Dataset records
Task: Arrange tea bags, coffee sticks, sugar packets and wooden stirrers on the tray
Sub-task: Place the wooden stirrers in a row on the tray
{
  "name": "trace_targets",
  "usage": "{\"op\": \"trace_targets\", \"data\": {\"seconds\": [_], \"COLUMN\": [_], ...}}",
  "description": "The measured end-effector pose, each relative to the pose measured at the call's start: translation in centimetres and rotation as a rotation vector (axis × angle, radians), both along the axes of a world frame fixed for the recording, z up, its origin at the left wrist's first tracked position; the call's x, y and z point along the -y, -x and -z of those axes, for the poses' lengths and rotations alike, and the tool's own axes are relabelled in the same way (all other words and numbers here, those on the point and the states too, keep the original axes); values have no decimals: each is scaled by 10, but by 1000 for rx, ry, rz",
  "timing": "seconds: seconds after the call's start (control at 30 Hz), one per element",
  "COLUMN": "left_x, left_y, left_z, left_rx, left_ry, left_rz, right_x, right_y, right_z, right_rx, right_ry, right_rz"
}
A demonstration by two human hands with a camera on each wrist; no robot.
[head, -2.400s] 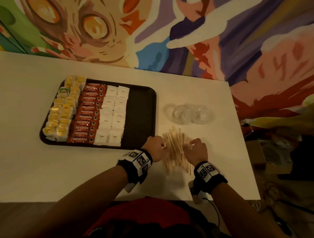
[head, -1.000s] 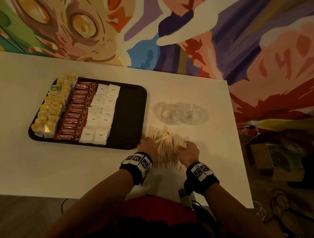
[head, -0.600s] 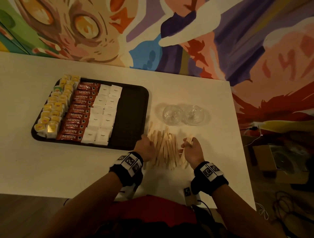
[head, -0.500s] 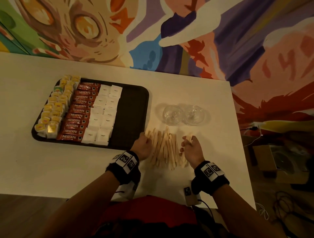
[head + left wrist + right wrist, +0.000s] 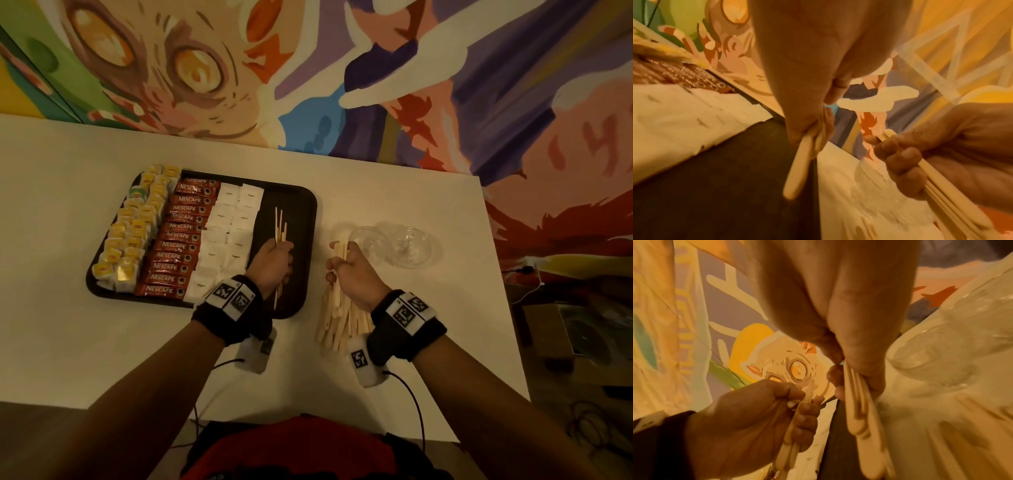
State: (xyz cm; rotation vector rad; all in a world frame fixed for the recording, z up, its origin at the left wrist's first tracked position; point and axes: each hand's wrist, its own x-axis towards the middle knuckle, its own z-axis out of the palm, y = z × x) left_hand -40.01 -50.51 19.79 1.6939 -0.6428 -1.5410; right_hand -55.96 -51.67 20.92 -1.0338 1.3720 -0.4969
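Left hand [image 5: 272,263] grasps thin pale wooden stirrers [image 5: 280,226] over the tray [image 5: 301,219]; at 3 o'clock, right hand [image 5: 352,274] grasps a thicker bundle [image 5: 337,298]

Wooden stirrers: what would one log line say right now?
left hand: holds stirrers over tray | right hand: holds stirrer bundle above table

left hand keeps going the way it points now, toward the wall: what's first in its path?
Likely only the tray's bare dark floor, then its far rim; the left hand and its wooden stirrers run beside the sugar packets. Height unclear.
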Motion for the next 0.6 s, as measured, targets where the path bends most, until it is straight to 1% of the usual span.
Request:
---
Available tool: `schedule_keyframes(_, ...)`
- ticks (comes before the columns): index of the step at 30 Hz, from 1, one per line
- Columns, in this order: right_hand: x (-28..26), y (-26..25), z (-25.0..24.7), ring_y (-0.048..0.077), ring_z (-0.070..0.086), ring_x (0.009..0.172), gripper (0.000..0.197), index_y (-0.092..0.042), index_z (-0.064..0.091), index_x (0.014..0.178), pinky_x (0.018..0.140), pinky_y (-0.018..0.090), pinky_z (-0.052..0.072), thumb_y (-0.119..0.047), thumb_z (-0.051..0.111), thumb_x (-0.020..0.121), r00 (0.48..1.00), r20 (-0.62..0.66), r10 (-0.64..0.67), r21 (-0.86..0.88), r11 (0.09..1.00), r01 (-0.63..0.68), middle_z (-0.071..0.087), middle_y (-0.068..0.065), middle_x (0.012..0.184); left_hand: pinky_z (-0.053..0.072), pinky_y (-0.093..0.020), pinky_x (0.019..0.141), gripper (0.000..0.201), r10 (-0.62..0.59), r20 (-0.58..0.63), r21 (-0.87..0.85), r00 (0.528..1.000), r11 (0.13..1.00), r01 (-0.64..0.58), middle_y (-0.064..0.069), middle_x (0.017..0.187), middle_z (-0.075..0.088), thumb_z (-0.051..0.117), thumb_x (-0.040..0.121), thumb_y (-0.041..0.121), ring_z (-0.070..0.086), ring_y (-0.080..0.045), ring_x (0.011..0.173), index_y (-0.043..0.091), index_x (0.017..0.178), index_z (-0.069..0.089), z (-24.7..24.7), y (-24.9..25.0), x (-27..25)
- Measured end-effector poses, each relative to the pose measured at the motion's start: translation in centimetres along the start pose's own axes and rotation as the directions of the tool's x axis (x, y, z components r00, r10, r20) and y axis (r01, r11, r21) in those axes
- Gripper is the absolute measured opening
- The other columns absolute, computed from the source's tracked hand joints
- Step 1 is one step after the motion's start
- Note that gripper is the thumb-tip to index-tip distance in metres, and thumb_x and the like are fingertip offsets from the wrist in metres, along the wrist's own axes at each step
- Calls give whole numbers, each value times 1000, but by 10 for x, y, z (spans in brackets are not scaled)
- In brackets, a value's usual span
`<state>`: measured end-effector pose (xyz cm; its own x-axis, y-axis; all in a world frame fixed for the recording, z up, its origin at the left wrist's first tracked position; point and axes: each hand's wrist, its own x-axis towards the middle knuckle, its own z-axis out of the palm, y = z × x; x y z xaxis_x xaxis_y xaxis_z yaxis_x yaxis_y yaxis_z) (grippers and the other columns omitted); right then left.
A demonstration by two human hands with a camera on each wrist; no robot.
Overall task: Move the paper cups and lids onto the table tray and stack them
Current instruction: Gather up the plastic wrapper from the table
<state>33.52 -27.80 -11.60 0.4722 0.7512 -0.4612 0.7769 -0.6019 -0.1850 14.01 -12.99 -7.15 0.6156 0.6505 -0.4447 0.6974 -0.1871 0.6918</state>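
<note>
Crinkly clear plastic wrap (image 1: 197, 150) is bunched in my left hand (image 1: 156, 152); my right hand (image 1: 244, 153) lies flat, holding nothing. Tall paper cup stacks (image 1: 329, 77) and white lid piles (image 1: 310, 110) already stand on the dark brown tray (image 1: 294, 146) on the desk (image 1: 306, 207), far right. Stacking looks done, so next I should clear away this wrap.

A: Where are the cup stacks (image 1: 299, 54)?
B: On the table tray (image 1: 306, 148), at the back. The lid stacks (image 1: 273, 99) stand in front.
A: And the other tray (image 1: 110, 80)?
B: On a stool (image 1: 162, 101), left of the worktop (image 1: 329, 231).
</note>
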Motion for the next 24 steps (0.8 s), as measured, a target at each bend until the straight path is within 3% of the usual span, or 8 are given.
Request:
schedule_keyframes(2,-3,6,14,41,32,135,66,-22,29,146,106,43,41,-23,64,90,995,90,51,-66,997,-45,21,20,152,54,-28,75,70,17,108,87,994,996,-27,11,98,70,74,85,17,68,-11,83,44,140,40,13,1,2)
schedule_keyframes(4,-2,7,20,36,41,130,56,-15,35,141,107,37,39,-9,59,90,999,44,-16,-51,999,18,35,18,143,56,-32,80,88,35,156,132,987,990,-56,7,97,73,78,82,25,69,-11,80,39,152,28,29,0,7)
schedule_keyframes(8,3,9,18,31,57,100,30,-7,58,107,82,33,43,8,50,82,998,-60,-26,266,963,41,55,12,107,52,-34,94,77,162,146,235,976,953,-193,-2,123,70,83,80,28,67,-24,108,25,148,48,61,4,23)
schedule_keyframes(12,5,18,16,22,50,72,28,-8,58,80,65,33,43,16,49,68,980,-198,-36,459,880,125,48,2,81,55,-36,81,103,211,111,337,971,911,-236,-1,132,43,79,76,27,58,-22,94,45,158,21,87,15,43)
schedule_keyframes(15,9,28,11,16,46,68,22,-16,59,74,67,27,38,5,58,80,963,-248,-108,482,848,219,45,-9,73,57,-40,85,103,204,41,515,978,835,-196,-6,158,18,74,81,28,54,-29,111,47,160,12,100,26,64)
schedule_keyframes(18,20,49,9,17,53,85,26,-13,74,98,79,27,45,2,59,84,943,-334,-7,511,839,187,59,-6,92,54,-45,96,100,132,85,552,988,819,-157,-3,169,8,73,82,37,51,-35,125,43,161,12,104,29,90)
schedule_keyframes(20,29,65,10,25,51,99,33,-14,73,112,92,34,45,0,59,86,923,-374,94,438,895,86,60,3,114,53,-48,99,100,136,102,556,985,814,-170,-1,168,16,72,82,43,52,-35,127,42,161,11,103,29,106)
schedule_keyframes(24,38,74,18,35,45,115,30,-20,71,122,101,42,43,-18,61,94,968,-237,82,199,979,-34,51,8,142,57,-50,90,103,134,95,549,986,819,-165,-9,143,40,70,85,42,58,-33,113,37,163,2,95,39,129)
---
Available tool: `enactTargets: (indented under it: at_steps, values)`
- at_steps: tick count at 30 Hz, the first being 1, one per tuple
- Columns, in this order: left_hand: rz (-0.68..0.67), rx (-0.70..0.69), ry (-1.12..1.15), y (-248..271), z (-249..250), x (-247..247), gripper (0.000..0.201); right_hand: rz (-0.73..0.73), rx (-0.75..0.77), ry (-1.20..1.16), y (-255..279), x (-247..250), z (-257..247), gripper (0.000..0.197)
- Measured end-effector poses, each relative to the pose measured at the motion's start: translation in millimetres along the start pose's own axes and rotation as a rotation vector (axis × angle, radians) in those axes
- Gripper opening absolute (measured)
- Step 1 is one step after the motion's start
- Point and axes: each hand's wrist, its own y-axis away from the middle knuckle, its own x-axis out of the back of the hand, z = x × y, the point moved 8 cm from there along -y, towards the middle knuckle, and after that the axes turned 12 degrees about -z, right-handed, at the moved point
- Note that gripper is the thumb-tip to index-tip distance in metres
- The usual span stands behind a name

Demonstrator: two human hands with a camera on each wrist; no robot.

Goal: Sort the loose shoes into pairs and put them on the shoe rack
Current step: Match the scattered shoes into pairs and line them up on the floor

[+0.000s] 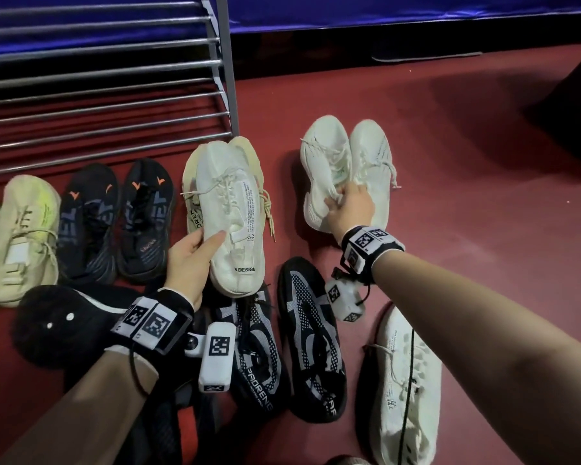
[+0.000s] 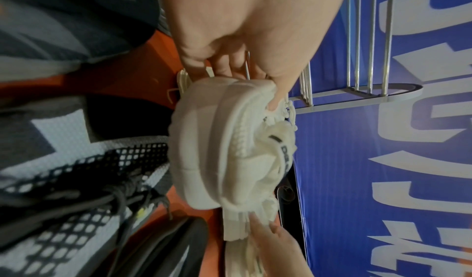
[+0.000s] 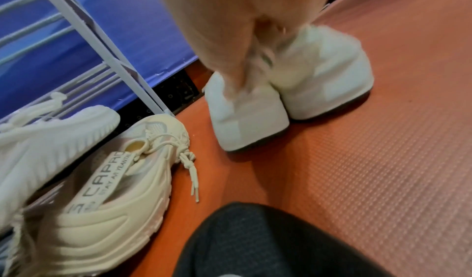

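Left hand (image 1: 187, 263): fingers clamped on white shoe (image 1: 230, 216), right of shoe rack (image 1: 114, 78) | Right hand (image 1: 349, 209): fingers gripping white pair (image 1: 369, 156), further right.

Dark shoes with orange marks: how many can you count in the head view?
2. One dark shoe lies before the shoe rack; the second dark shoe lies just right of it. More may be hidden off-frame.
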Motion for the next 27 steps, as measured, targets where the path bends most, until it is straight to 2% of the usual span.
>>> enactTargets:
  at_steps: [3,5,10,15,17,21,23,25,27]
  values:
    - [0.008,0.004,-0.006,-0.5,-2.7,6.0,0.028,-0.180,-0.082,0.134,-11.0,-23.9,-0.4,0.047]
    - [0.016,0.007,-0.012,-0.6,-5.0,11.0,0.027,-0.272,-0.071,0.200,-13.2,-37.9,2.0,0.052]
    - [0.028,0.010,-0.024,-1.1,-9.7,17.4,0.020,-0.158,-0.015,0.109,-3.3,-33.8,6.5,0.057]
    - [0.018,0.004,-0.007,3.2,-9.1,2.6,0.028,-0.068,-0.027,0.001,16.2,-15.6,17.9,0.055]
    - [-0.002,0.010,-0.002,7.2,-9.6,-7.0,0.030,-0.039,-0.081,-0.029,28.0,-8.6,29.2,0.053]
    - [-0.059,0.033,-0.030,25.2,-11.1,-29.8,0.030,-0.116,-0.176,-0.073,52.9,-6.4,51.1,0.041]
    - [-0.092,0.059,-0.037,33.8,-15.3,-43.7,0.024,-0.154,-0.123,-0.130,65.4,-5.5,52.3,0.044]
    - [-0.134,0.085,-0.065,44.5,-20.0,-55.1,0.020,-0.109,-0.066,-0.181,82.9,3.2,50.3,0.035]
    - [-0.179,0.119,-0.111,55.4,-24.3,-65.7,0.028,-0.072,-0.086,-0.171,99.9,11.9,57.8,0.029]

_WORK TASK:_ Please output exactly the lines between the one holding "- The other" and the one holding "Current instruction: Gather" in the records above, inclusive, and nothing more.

_TASK SOLUTION:_
- The other columns absolute, computed from the source's tracked hand joints
- Step 1 is one step after the motion's start
- Note that gripper is the thumb-tip to index-tip distance in metres, and thumb_x and the like are fingertip offsets from the wrist in metres, along the wrist's own axes at each step
- Calls give whole numbers, each value times 1000, but by 10 for x, y, z (spans in brackets are not scaled)
- In brackets, a value's usual span
`<state>`: measured end-effector pose (xyz cm; its own x-axis, y-axis; all in a world frame fixed for the recording, z up, its origin at the left wrist's first tracked position; point and axes: each hand's wrist, its own x-axis towards the middle knuckle, its own z-axis out of the palm, y = z × x; x y z xaxis_x xaxis_y xaxis_z yaxis_x yaxis_y yaxis_z) (grippers and the other columns omitted); right then left.
A demonstration by two human hands with a camera on each wrist; no robot.
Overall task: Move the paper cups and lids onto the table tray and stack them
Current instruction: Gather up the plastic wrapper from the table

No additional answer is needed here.